##### DATA BELOW

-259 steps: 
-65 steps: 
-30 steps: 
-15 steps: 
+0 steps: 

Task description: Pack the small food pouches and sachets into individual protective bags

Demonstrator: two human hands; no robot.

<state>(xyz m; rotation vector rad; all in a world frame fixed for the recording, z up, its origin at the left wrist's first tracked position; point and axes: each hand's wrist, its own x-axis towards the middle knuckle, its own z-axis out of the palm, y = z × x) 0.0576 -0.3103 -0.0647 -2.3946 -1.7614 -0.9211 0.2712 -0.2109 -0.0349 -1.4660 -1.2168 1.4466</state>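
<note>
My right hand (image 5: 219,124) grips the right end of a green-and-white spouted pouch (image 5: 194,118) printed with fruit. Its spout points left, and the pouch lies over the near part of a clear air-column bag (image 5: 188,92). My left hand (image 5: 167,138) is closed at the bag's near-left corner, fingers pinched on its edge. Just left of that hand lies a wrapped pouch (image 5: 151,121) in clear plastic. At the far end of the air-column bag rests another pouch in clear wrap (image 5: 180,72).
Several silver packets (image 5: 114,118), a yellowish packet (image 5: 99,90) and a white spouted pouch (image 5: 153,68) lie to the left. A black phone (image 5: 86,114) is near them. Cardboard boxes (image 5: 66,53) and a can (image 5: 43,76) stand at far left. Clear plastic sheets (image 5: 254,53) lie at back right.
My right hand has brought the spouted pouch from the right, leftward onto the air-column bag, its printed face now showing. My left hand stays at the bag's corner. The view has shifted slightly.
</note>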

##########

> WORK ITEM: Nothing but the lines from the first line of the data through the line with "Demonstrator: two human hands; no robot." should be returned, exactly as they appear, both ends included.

> EXPECTED ANSWER:
-259 steps: 
-65 steps: 
-30 steps: 
-15 steps: 
+0 steps: 

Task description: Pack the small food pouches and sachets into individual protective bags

Demonstrator: two human hands; no robot.

What was requested is fully covered by this answer.